> [What is being asked] Keep only the lines of the material below that contain the word "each". Copy those lines.

BEGIN Data segment

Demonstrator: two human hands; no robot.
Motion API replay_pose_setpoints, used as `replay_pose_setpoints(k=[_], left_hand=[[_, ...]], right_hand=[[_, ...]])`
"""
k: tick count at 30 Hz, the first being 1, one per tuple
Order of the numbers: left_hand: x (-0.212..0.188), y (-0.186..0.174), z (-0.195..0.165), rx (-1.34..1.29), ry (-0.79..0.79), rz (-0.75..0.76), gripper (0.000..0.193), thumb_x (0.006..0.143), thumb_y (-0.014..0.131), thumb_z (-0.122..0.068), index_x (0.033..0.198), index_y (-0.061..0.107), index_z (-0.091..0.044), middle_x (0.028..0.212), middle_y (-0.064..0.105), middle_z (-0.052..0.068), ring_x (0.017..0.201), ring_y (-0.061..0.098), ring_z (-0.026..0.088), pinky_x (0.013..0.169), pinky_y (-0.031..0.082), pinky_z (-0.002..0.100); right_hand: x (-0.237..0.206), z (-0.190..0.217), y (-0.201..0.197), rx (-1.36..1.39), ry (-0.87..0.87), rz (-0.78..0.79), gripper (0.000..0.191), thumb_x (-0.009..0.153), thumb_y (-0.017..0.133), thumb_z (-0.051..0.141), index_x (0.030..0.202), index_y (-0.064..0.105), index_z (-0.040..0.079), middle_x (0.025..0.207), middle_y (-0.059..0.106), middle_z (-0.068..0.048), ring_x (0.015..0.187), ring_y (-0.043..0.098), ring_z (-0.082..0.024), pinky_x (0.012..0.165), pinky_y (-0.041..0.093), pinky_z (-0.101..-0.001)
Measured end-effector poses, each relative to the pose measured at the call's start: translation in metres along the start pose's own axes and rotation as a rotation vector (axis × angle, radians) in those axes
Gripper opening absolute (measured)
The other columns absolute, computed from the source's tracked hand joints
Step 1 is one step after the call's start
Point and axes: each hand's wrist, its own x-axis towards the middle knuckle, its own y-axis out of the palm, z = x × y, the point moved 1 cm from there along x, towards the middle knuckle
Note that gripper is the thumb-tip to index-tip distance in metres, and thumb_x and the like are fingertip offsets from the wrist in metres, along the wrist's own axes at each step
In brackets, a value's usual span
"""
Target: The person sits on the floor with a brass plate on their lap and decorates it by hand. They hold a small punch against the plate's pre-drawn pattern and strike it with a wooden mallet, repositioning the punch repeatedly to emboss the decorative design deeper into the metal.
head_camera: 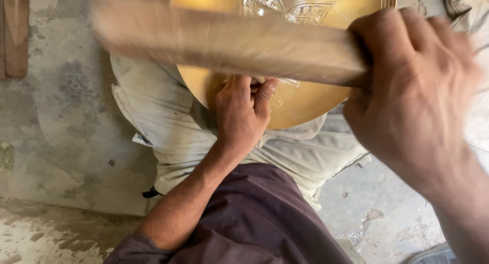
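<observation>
While the fingers (257, 90) of the left hand (242, 113) curl tightly together, pinching something small against the engraved face of a round brass plate (305, 98), what they grip is too hidden to tell. At three o'clock from that hand, the right hand (412, 90) is clenched in a full fist around the end of a blurred wooden stick (229, 42), which stretches toward nine o'clock across the plate's middle, above the left knuckles. Its far end smears out of focus near the upper left. The plate fills the twelve o'clock part of the view and rests on the person's lap, over pale, dusty trousers (163, 121). Its gold surface carries ringed grooves at the rim and a leafy cut pattern near the top. A dark maroon shirt (254, 218) covers the torso at six o'clock. Stained grey concrete floor (61, 131) spreads to nine o'clock, and a wooden piece (15, 32) lies at ten o'clock.
</observation>
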Motion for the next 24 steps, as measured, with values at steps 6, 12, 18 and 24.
replay_pose_setpoints(k=[6, 12, 18, 24], left_hand=[[0.0, 0.002, -0.003, 0.001, 0.054, -0.004, 0.022, 0.104, 0.07, -0.021, 0.109, 0.058, -0.003, 0.092, 0.067, 0.008, 0.079, 0.072, 0.02, 0.069, 0.058, 0.034], [-0.001, 0.004, -0.002, -0.004, 0.079, -0.002, 0.022, 0.105, 0.07, -0.021, 0.102, 0.056, -0.005, 0.09, 0.067, 0.006, 0.079, 0.071, 0.02, 0.069, 0.058, 0.034], [-0.006, 0.008, 0.002, 0.028, 0.107, 0.011, 0.023, 0.104, 0.071, -0.022, 0.102, 0.056, -0.005, 0.085, 0.066, 0.006, 0.076, 0.069, 0.02, 0.068, 0.056, 0.035], [-0.012, 0.011, 0.007, 0.042, 0.118, 0.05, 0.022, 0.106, 0.067, -0.023, 0.11, 0.061, -0.002, 0.088, 0.067, 0.007, 0.072, 0.07, 0.018, 0.065, 0.058, 0.033]], right_hand=[[0.002, -0.003, 0.0, -0.022, 0.019, 0.037, 0.03, 0.089, 0.075, 0.002, 0.119, 0.07, 0.005, 0.1, 0.07, -0.011, 0.093, 0.066, -0.029, 0.082, 0.049, -0.0434], [0.001, -0.003, 0.0, -0.147, -0.011, -0.019, 0.022, 0.093, 0.078, 0.005, 0.113, 0.072, 0.009, 0.097, 0.07, -0.005, 0.087, 0.063, -0.024, 0.083, 0.049, -0.0416], [-0.001, -0.002, 0.003, -0.171, 0.011, 0.016, 0.022, 0.089, 0.074, 0.006, 0.11, 0.066, 0.01, 0.098, 0.068, -0.003, 0.09, 0.062, -0.021, 0.078, 0.046, -0.0342], [-0.004, -0.002, 0.008, -0.185, -0.034, -0.075, 0.012, 0.094, 0.074, 0.009, 0.104, 0.067, 0.013, 0.092, 0.068, -0.002, 0.082, 0.06, -0.018, 0.077, 0.045, -0.0371]])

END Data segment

> [Task response]
Measured end-effector poses, each relative to the pose measured at the call's start: translation in metres along the start pose's own axes and rotation as a rotation vector (axis × angle, radians) in those axes
Point and axes: each hand's wrist, its own x-axis towards the middle knuckle, its own y-axis out of the palm, z = x × y, the point moved 1 cm from there along x, towards the middle knuckle
Note that gripper is the thumb-tip to index-tip distance in metres, and thumb_x and the like are fingertip offsets from the wrist in metres, along the wrist's own axes at each step

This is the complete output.